A.4.1 MPEG-4 AAC, HE AAC, HE AAC v2, and MPEG Surround 

The principle problem of traditional perceptual audio codecs at low bit rates is, that they would need more bits to 
encode the whole spectrum accurately than available. The results are either coding artefacts or the transmission of a 
reduced bandwidth audio signal. To resolve this problem, MPEG decided to add a bandwidth extension technology as a 
new tool to the MPEG-4 audio toolbox. With SBR the higher frequency components of the audio signal are 
reconstructed at the decoder based on transposition and additional helper information. This method allows an accurate 
reproduction of the higher frequency components with a much higher coding efficiency compared to a traditional 
perceptual audio codec. Within MPEG the resulting audio codec is called MPEG-4 High Efficiency AAC (HE AAC) 
and is the combination of the MPEG-4 Audio Object Types AAC-Low Complexity (LC) and Spectral Band 
Replication (SBR). It is not a replacement for AAC, but rather a superset which extends the reach of high-quality 
MPEG-4 Audio to much lower bitrates. HE AAC decoders will decode both, plain AAC and the enhanced AAC plus 
SBR. The result is a backward compatible extension of the standard. 

The basic idea behind SBR is the observation that usually a strong correlation between the characteristics of the high 
frequency range of a signal (further referred to as "highband") and the characteristics of the low frequency range 
(further referred to as "lowband") of the same signal is present. Thus, a good approximation of the representation of the 
original input signal highband can be achieved by a transposition from the lowband to the highband. In addition to the 
transposition, the reconstruction of the highband incorporates shaping of the spectral envelope. This process is 
controlled by transmission of the highband spectral envelope of the original input signal. Additional guidance 
information for the transposing process is sent from the encoder, which controls means, such as inverse filtering, noise 
and sine addition. This transmitted side information is further referred to as SBR data. 

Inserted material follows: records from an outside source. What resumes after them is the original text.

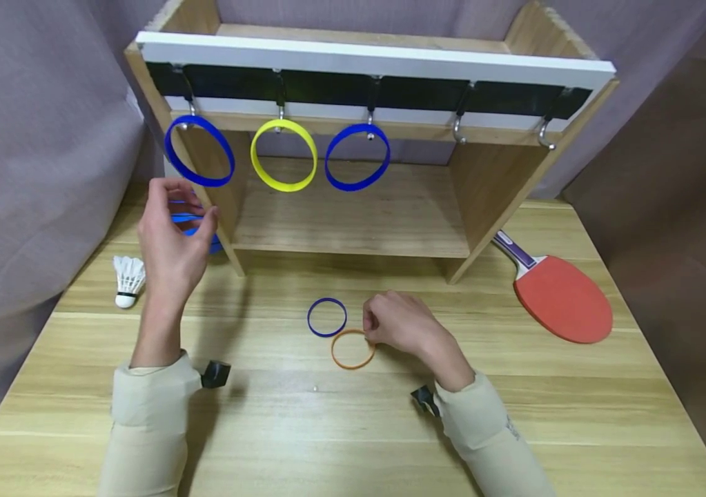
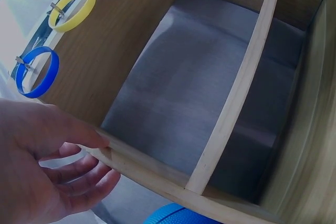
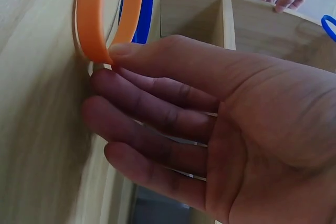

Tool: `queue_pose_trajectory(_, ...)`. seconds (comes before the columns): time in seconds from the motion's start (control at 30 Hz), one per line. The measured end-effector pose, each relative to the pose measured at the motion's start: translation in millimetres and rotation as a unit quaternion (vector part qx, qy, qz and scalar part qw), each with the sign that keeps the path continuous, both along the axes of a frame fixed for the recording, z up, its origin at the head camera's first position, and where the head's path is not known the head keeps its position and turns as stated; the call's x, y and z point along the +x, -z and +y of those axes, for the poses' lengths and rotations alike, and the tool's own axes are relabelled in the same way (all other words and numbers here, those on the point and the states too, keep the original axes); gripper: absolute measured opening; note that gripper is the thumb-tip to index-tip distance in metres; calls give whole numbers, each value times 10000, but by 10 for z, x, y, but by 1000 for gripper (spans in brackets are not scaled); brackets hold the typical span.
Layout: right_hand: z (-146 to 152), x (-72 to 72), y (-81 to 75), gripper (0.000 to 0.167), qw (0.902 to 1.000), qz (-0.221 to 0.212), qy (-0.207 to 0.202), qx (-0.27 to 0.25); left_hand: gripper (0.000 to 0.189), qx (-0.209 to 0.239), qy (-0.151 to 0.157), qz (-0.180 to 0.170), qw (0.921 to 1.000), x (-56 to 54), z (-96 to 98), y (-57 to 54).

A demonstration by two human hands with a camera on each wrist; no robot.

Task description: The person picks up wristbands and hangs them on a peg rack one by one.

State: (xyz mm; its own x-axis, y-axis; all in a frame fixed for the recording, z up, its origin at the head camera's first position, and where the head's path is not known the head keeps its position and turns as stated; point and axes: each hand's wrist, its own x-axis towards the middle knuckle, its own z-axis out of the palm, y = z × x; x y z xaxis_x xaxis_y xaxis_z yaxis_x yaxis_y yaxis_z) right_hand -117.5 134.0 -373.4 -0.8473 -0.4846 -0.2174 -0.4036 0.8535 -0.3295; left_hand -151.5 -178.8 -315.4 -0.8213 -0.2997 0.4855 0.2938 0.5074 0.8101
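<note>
My right hand (image 1: 402, 321) is low over the table, pinching the edge of an orange wristband (image 3: 90, 19) between thumb and forefinger. A thin dark blue wristband (image 1: 328, 335) lies beside the orange one. At the left side of a wooden shelf unit (image 1: 353, 207), my left hand (image 1: 172, 238) grips the side panel, its thumb on the front edge and its fingers outside in the left wrist view. From the unit's hooks hang a blue wristband (image 1: 206, 182), a yellow wristband (image 1: 287, 187) and another blue wristband (image 1: 353, 186).
Two further hooks, one (image 1: 459, 131) nearer the middle, the other (image 1: 547, 134) at the right end, bear no bands. A red table tennis bat (image 1: 564, 300) lies at right, a shuttlecock (image 1: 128, 279) at left. Behind my left hand is a blue ball (image 2: 184, 216). Grey curtains (image 1: 36, 90) stand around.
</note>
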Motion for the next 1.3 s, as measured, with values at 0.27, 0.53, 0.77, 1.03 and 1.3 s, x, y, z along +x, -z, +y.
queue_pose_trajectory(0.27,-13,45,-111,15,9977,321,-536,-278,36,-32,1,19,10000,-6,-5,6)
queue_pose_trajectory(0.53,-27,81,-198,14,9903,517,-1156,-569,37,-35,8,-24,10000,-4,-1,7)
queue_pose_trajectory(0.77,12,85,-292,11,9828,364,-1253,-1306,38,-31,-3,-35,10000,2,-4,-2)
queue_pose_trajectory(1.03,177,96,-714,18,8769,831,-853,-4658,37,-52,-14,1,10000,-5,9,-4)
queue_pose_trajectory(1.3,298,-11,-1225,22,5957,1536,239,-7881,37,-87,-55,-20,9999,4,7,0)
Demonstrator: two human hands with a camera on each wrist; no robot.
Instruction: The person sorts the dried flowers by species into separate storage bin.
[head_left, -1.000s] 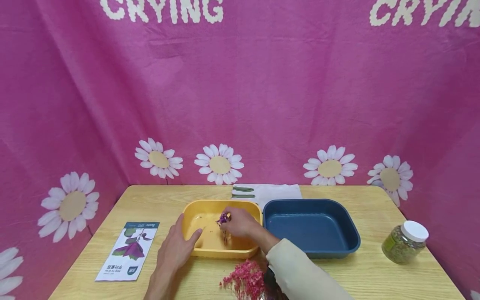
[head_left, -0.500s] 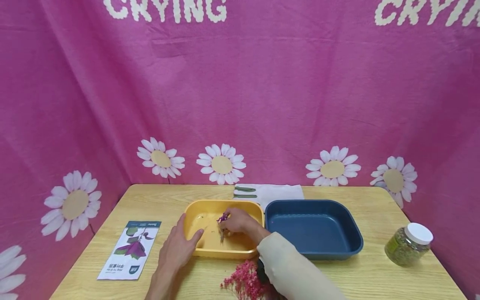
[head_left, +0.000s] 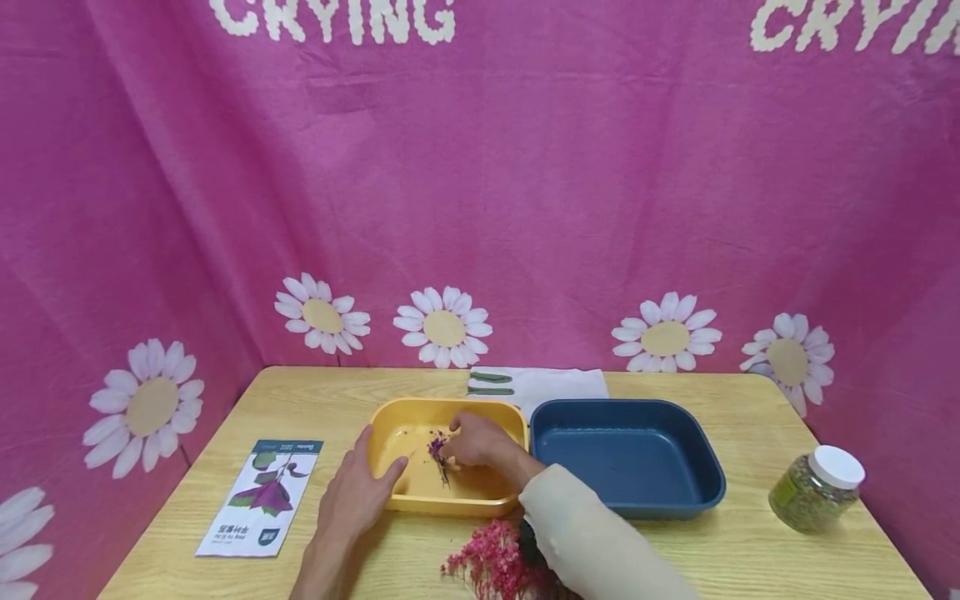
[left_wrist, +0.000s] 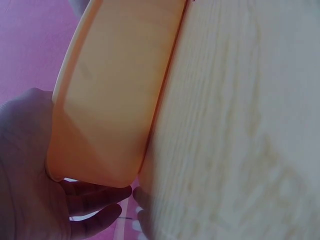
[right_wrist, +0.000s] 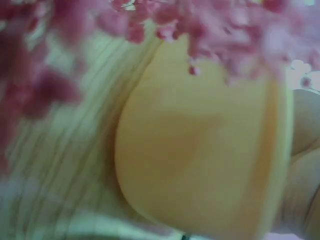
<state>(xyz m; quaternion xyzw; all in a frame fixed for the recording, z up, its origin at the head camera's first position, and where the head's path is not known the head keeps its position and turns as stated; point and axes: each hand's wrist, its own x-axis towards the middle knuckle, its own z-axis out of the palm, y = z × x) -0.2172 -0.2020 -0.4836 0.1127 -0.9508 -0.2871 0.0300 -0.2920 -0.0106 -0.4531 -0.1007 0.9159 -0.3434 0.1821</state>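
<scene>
On the table stands a yellow plastic tray (head_left: 450, 505). My left hand (head_left: 354, 492) holds its left end, thumb over the rim inside and fingers around the outer wall. In the left wrist view those fingers curve past the corner of the tray. Inside the tray a small dried purple flower sprig (head_left: 438, 452) lies with its thin stems pointing toward me. My right hand (head_left: 480, 442) is low in the tray beside it, thumb apart from the fingers and fingertips right at the sprig. In the right wrist view the tray wall hides most of that hand.
Dried pink flowers (head_left: 491, 558) stand in front of the tray, under my right forearm. A dark blue tray (head_left: 626, 510) adjoins on the right. A white-lidded jar (head_left: 813, 492) is far right, a seed packet (head_left: 260, 500) left. Green-handled tools lie on a white cloth (head_left: 558, 383) behind.
The purple sprig was in my right fingers and has come down onto the tray floor. The right thumb and fingers have spread from it. The left hand stays at the tray's end.
</scene>
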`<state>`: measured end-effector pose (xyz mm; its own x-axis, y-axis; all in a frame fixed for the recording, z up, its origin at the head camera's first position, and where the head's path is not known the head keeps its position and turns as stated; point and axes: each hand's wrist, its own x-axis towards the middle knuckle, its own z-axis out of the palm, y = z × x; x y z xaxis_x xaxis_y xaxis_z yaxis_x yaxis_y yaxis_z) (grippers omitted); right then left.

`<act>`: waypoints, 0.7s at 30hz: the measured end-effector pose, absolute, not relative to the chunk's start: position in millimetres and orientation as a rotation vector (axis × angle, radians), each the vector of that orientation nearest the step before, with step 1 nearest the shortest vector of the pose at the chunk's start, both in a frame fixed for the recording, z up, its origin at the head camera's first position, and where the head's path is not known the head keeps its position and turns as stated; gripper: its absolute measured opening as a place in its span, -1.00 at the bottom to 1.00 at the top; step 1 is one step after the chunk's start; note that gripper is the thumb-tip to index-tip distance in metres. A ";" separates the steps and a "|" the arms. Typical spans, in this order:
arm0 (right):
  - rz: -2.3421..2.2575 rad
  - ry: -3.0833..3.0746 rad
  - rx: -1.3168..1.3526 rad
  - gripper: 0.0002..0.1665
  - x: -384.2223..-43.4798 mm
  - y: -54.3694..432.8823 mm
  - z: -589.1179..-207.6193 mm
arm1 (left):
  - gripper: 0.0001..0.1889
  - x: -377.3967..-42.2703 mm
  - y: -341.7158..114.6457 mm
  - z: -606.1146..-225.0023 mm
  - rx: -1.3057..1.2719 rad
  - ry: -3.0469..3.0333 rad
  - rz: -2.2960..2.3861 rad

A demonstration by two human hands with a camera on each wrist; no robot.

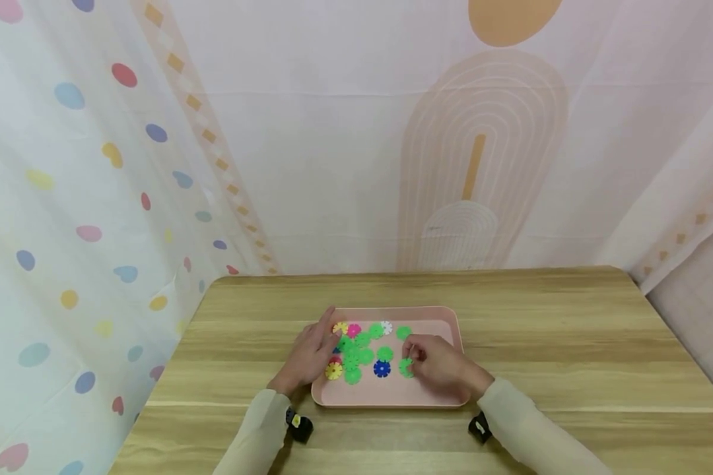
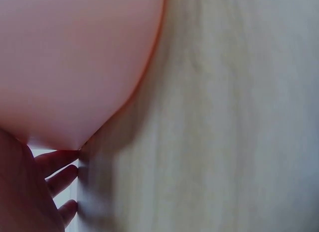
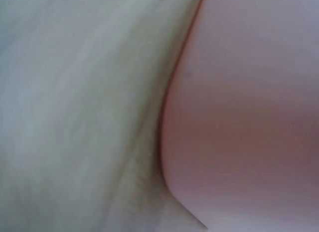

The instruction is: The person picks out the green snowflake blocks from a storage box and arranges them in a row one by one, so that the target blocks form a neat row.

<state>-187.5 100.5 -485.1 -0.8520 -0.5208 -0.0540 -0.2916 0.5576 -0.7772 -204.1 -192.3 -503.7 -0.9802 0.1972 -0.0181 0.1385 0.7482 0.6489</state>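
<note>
A pink tray holds several notched plastic snowflake discs. Most are green, with a blue disc, a yellow disc, a magenta disc and a white disc among them. My left hand rests over the tray's left side, fingers extended and thumb reaching over the discs there. At the tray's right part, my right hand has bent fingers and pinches a green disc, which the hand partly covers. The left wrist view catches the left fingers beside the tray's edge; no right fingers show in the right wrist view.
The tray stands on a wood-grain table, near its front. A patterned curtain hangs behind the table and along the left. Another green disc lies just beyond the right hand.
</note>
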 end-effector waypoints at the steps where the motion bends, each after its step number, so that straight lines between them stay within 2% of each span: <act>1: -1.191 2.519 -0.680 -0.75 -188.2 101.9 -484.2 | -0.34 -204.4 -192.4 -503.6 0.273 2.857 1.051; 10: -1.338 2.522 -0.778 -0.76 -190.8 125.2 -464.7 | -0.34 -207.6 -191.4 -503.6 0.310 2.871 1.014; 21: -1.411 2.564 -0.622 -0.87 -192.4 163.9 -447.0 | -0.34 -208.2 -190.8 -506.8 0.313 2.880 1.007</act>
<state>-192.4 163.9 -447.0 -0.9028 -0.4248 0.0668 -0.2837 0.4718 -0.8348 -208.2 -190.8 -506.8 -0.9764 0.2158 -0.0030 0.1669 0.7639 0.6234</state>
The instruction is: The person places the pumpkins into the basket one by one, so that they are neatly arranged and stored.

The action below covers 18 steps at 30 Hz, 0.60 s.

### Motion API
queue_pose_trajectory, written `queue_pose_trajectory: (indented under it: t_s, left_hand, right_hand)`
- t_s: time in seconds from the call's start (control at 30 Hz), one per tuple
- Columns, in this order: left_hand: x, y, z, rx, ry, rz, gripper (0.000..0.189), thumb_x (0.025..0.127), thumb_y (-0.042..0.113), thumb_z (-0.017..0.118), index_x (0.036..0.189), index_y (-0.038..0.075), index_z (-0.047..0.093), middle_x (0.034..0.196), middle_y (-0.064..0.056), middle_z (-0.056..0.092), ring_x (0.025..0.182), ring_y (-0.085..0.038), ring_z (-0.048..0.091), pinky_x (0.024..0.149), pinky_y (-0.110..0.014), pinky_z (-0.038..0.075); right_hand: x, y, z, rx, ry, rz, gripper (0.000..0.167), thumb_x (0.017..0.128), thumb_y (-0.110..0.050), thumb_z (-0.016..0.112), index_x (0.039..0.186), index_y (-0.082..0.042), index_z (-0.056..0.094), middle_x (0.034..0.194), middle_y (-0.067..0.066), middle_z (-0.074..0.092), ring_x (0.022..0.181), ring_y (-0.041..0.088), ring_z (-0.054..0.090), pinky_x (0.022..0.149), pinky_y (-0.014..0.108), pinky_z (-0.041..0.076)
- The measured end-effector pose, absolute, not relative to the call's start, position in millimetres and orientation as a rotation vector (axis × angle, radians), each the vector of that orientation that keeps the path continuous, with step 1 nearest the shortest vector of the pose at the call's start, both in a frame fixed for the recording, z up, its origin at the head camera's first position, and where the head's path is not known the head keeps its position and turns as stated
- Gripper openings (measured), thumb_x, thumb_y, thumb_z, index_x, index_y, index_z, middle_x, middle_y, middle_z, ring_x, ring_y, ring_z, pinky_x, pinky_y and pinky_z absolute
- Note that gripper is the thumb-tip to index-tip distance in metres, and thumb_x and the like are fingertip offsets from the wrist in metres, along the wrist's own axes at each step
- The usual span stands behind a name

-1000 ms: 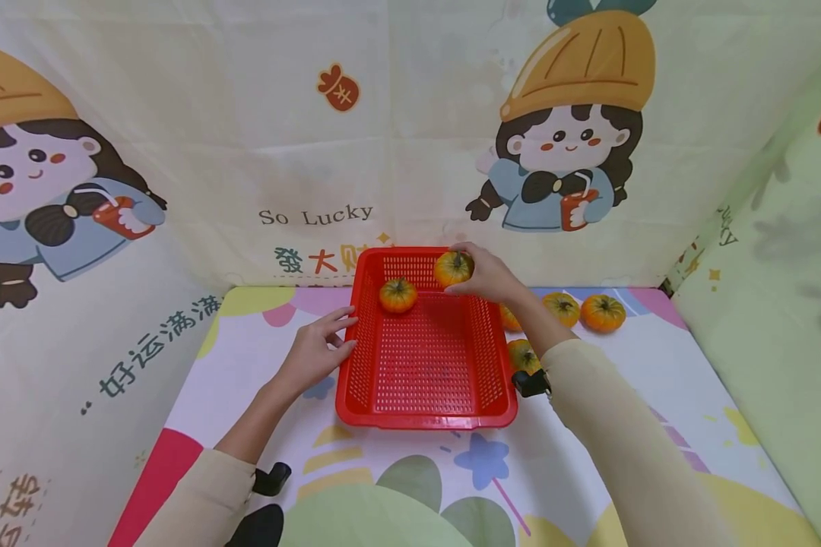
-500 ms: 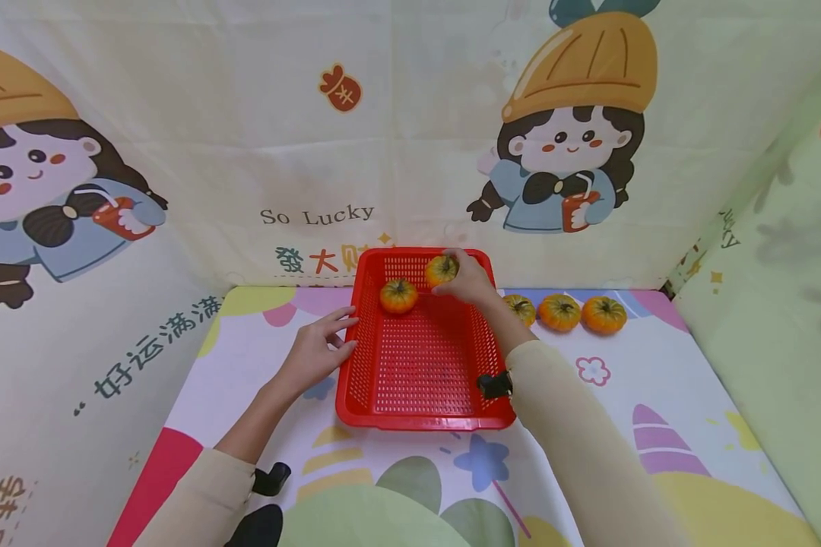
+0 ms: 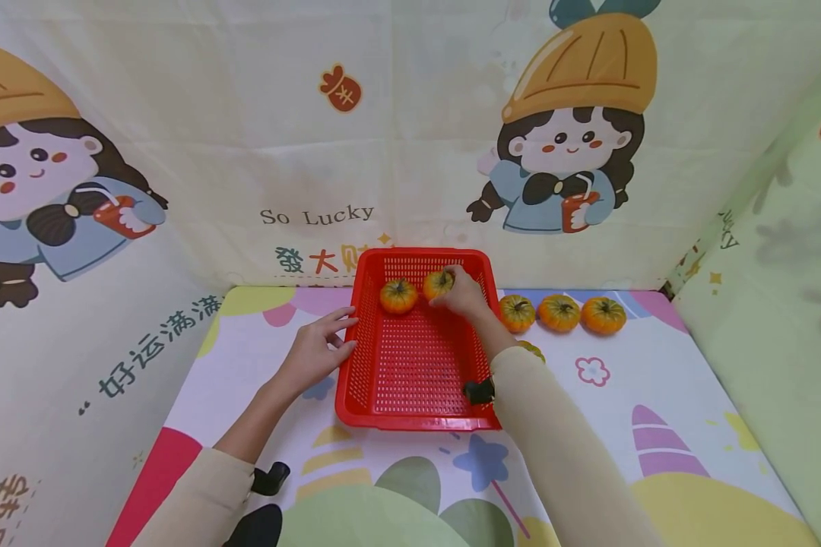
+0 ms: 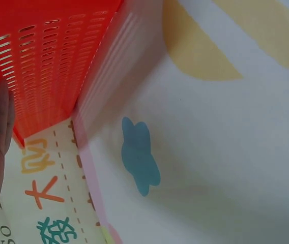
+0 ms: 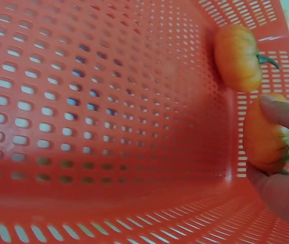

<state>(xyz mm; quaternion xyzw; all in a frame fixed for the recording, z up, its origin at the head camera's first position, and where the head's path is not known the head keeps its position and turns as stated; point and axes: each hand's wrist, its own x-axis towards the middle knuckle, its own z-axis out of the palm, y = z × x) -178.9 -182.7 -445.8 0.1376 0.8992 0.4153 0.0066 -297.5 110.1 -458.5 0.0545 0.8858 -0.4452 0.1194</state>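
Observation:
A red perforated plastic basket stands on the table. My left hand touches its left side near the rim with fairly straight fingers; in the left wrist view those fingers lie against the outer wall. Inside, a small orange-green pumpkin sits at the back left. Just to its right, my right hand grips a second small pumpkin between thumb and fingers, within the basket's back part. In the right wrist view this gripped pumpkin is right beside the other pumpkin.
Three pumpkins stand in a row right of the basket: one near its wall, a middle one and an outer one. Another pumpkin is mostly hidden by my right sleeve. A printed cloth wall rises behind the table.
My right hand has moved left and lower into the basket, bringing its pumpkin close to the other one. The left hand keeps its place at the basket's side.

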Motion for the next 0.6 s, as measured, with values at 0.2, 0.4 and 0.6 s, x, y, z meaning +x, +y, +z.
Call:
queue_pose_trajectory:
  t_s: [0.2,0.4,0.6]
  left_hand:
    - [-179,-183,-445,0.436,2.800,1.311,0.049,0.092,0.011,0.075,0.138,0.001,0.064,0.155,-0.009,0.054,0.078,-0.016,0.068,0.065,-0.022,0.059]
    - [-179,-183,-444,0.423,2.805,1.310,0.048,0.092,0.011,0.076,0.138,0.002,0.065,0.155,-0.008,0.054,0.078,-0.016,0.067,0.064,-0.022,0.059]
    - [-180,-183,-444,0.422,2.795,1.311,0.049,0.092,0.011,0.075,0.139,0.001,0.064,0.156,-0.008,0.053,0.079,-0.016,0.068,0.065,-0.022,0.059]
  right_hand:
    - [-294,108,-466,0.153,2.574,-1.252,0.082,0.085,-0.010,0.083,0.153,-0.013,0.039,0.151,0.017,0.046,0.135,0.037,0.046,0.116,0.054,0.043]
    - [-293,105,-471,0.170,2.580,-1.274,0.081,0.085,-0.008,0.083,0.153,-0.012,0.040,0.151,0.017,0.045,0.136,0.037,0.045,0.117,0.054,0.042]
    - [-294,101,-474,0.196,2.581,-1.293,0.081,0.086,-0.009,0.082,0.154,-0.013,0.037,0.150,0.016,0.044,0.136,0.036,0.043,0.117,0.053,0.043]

In June 2004 MPEG extended its toolbox with the Audio Object Type Parametric Stereo (PS), which enables stereo 
coding at very low bitrates. The principle behind the PS tool is to transmit a mono signal coded in HE AAC format 
together with a description of the stereo image. The PS tool is used at bit rates in the low bit rate range. The resulting 
MPEG profile is called MPEG-4 HE AAC v2. Figure A.9 shows the different MPEG tools used in the MPEG-4 
HE AAC v2 profile. An MPEG-4 HE AAC v2 decoder will decode all three profiles; MPEG-4 AAC, HE AAC and 
HE AAC v2. 





MPEG-4 High Efficiency AAC 



MPEG-4 High Efficiency AAC v2 



Figure A.9: MPEG tools used in the MPEG-4 HE AAC v2 profile 

Figure A. 10 shows a block diagram of a MPEG-4 HE AAC v2 Encoder. At the lowest bitrates the PS tool is used. At 
higher bitrates, normal stereo operation is performed. The PS encoding tool estimates the parameters characterizing the 
perceived stereo image of the input signal. These parameters are embedded in the SBR data. If the PS tool is used, a 
stereo to mono downmix of the input signal is applied, which is then fed into the aacPlus encoder operating in mono. 
SBR data is embedded into the AAC bitstream by means of the extension_payload() element Two types of SBR 
extension data can be signalled through the extension_type field of the extension_payload(). For compatibility reasons 
with existing AAC only decoders, two different methods for signalling the existence of an SBR payload can be selected. 
Both methods are described below.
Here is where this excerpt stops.